• **Your goal**:
Repeat exactly the lines of the entries below from the one with "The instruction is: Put" through the one with "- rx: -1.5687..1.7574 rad", both ends included, and nothing else.

*-*-*

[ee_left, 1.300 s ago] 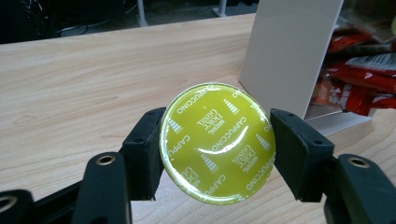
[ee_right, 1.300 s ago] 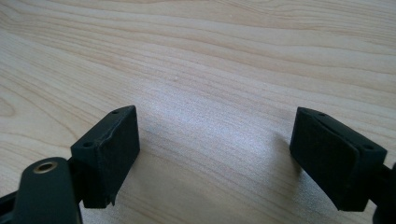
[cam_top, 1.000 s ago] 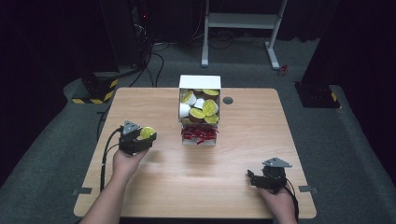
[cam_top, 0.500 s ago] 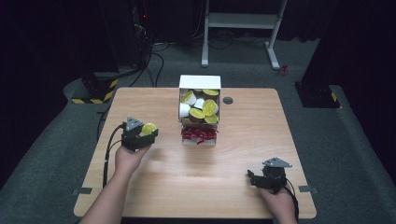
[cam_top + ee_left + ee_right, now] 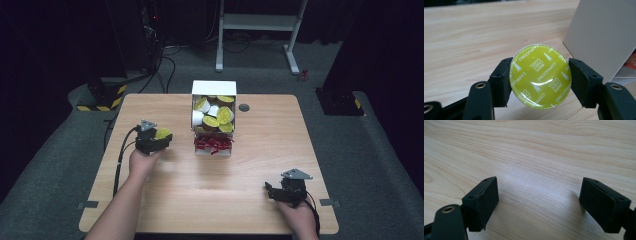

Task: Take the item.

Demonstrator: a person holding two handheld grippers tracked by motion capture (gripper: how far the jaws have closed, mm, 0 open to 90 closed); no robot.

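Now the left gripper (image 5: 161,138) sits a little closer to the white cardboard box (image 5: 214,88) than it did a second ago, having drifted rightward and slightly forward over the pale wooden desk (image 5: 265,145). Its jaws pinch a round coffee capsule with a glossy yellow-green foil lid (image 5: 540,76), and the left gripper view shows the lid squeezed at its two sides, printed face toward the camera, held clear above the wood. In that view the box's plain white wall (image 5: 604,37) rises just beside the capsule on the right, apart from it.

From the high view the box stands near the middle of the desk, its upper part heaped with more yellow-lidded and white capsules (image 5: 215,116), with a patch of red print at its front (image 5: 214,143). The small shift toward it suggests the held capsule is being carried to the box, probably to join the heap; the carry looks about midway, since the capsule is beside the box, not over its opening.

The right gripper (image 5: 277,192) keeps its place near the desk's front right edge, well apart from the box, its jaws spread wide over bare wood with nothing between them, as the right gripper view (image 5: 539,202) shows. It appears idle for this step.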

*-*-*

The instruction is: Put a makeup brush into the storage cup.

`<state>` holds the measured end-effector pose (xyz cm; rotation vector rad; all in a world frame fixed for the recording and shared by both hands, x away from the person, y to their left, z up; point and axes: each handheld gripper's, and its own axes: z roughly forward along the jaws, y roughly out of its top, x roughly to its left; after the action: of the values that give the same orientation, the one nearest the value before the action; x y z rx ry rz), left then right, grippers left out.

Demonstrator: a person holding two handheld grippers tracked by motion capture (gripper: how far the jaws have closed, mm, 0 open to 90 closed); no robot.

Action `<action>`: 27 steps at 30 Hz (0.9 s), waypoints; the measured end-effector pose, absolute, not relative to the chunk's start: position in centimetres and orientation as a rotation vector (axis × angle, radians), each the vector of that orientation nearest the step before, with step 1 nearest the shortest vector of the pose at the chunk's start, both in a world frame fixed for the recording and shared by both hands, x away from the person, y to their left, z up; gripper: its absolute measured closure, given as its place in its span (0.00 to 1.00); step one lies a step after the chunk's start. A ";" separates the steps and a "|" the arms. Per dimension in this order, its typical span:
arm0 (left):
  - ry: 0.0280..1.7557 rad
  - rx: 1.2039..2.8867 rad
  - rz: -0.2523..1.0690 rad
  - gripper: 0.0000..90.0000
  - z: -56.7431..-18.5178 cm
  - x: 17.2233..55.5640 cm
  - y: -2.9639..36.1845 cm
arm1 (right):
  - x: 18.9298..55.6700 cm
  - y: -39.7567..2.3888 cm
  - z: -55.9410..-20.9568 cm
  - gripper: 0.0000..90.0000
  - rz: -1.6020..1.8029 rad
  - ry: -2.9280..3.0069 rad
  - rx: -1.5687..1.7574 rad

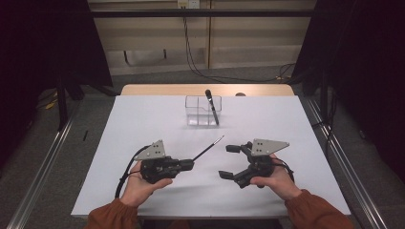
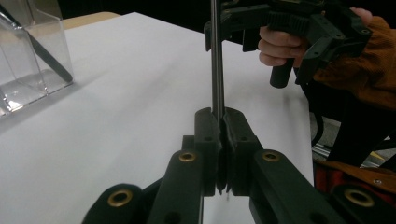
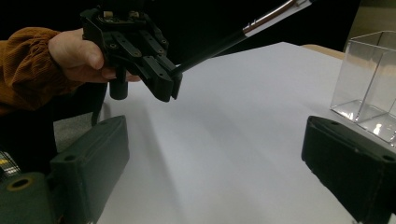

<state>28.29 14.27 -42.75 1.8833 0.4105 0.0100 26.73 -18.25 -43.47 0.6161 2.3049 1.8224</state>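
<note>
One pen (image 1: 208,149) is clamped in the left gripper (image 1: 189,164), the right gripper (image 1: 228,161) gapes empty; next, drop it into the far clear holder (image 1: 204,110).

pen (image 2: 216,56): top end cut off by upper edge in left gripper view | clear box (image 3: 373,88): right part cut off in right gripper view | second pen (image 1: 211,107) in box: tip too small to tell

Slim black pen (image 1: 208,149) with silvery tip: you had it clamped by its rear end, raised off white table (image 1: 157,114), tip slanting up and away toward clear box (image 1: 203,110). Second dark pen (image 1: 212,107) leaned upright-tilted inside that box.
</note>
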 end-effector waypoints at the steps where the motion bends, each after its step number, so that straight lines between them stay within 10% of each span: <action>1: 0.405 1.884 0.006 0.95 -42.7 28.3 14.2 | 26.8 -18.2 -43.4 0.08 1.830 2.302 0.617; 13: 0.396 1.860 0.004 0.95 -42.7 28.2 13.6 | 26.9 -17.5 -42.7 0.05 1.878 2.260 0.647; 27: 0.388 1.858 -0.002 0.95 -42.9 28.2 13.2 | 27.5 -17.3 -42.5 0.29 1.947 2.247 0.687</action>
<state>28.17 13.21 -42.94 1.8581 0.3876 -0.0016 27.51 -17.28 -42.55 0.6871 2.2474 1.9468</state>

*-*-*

• **Result below**:
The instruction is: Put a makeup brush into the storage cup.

`<state>` holds the measured end-effector pose (xyz cm; rotation vector rad; all in a world frame fixed for the recording and shared by both hands, x away from the person, y to their left, z up; point and axes: each handheld gripper's, and its own axes: z roughly forward along the jaws, y roughly out of its top, x roughly to its left; after the action: of the values that give the same orientation, the one nearest the value before the action; x y z rx ry rz), left then right, grippers left out.

Demonstrator: a person holding two handheld grippers tracked by motion capture (gripper: how far the jaws have closed, mm, 0 open to 90 closed); no robot.

Action `<action>`: 27 steps at 30 Hz (0.9 s), waypoints; the measured end-effector pose, absolute, not relative to the chunk's start: position in centimetres and orientation as a rotation vector (axis × angle, radians), each the vector of that orientation nearest the step before, with step 1 nearest the shortest vector of the pose at the chunk's start, both in a world frame fixed for the recording and shared by both hands, x away from the person, y to their left, z up; gripper: its absolute measured closure, given as its place in its span (0.00 to 1.00); step one lies a step after the chunk's start. A ";" separates the steps and a "|" the arms. Per dimension in this order, its typical span:
arm0 (left):
  - ry: 0.0280..1.7557 rad
  - rx: 1.2039..2.8867 rad
  - rz: -0.2523..1.0690 rad
  - gripper: 0.0000..90.0000
  - z: -56.7431..-18.5178 cm
  - x: 17.2233..55.5640 cm
  - y: -2.9639..36.1845 cm
arm1 (right):
  - x: 18.9298..55.6700 cm
  - y: -39.7567..2.3888 cm
  - z: -55.9410..-20.9568 cm
  - gripper: 0.0000..90.0000
  - rz: -1.6020..1.8029 rad
  - ry: -2.9280..3.0069 rad
  - rx: -1.5687..1.7574 rad

The answer stands, and there is nothing more to add.